Spio aequalis Ehlers, 1904 remains an enigmatic polychaete known only from the original
discovery by Schauinsland somewhere on the Chatham Islands coast. Two subsequent unpublished South
Island sightings have come to light recently, but the length of time expired since the last
observation fits one definition of an extinct animal, and it has yet to be refound, despite
resampling attempts at all three of its now known locations.
What is Spio
aequalis? Spio aequalis, at around 15 cm long and 7 mm thick, is one of the largest
spionids known. The original type specimens are lost, so we depend on Ehlers' description in
old German and his figures. Possibly they were bad representations of one of the other large New
Zealand spionids? We know now that Ehlers described the animal fairly accurately; his drawing of
the head (below) with its odd bulbous pleated peristomium is recognisably from the same spionid as
in the photo here. However, the blunt prostomium is somewhat misrepresented in Ehler's figure.
Is the worm really a Spio? That is questionable.
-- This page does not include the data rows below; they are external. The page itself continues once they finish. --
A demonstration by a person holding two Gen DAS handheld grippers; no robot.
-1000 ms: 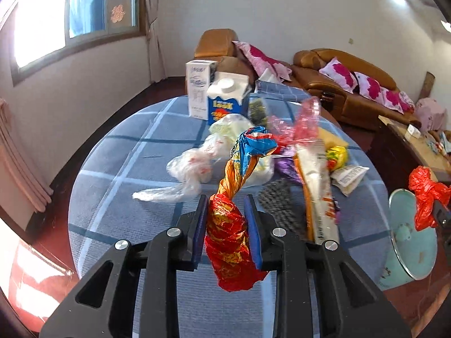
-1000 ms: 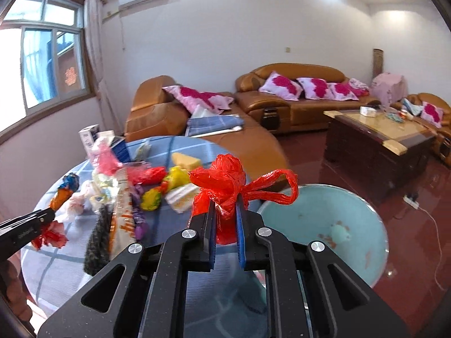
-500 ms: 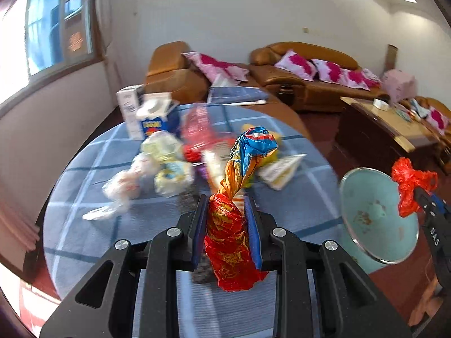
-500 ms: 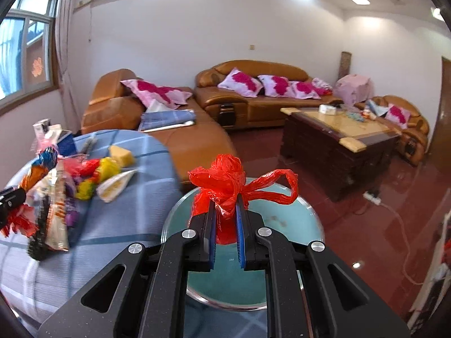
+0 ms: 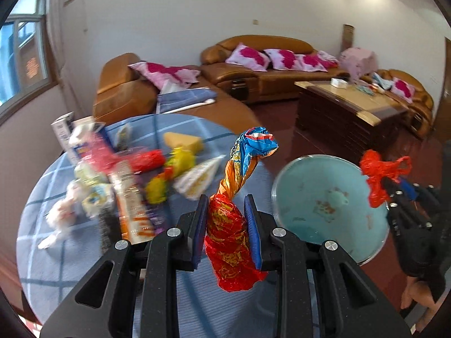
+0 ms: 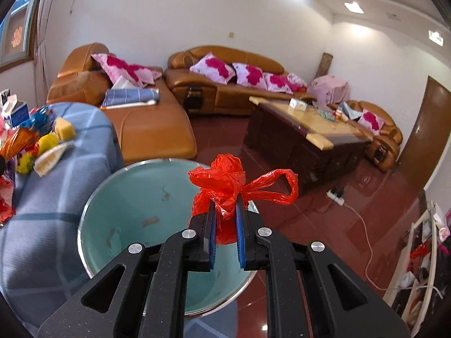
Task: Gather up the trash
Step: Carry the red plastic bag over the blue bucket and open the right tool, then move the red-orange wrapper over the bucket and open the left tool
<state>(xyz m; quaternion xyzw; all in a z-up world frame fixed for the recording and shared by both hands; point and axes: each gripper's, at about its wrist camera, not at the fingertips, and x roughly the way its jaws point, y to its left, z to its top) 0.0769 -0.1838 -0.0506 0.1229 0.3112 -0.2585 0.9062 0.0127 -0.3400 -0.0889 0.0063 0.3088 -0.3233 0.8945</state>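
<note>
My left gripper (image 5: 225, 211) is shut on a twisted red, orange and blue foil wrapper (image 5: 234, 225), held above the table's right edge. My right gripper (image 6: 225, 211) is shut on a knotted red plastic bag (image 6: 228, 180), held over the open teal trash bin (image 6: 135, 194). The bin (image 5: 318, 202) stands on the floor right of the table in the left wrist view, with the red bag (image 5: 379, 176) above its right rim. A heap of loose wrappers and bags (image 5: 135, 180) lies on the blue checked tablecloth (image 5: 56, 253).
Milk cartons (image 5: 67, 138) stand at the table's far left. A brown leather sofa (image 6: 146, 118) sits just behind the table and bin. A dark wooden coffee table (image 6: 304, 138) stands to the right. A white cable (image 6: 363, 233) runs across the red floor.
Both grippers have swung right, away from the trash heap toward the bin. The red bag now hangs over the bin's opening. Both holds are unchanged.
</note>
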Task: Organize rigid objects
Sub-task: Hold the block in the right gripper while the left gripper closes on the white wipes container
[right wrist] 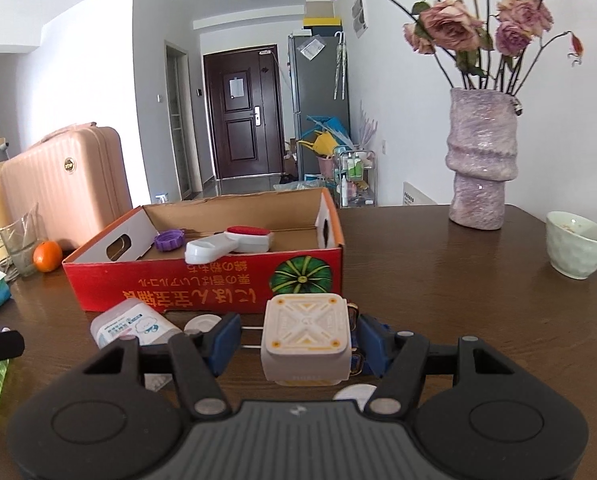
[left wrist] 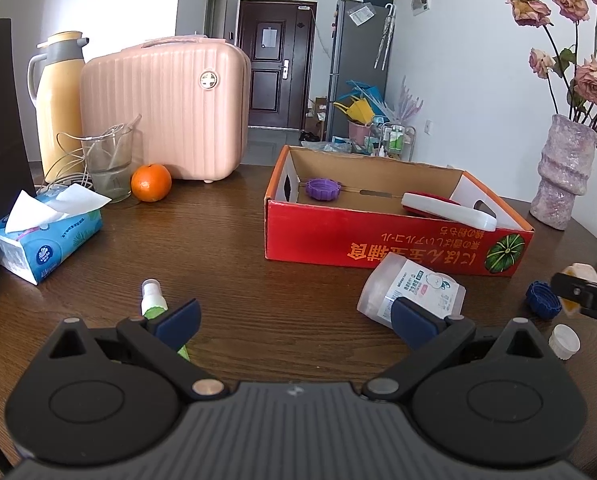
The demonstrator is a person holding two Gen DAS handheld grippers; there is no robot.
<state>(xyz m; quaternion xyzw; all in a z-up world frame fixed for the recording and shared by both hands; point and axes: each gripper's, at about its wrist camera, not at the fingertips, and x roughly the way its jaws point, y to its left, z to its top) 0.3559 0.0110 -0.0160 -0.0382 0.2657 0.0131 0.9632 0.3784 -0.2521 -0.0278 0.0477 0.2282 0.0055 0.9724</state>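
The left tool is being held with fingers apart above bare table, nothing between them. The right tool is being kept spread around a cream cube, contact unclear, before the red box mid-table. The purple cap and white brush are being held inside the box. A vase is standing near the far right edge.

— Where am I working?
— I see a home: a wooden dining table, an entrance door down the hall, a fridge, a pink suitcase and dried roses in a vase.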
It is distinctive in several
features, including the hooks and branchiae. Crucially it may lack the characteristic anal cirri
of the genus, and it has eggs differing from other Spio.The egg envelope is thickened and
alveolated, usually an indicator of planktonic early development, and a character thought to be
important in the phylogeny of the family.
Hugo Schauinsland of Bremen visited the Chatham Islands during January-February
1897 whilst travelling around the Pacific. He was an energetic collector and took back to his
native Germany a very wide range of animals and fossils from the Chathams. The place where he
found Spio aequalis is not known. It might have been near Waitangi.
Below are the
S. aequalis figures of Ehlers.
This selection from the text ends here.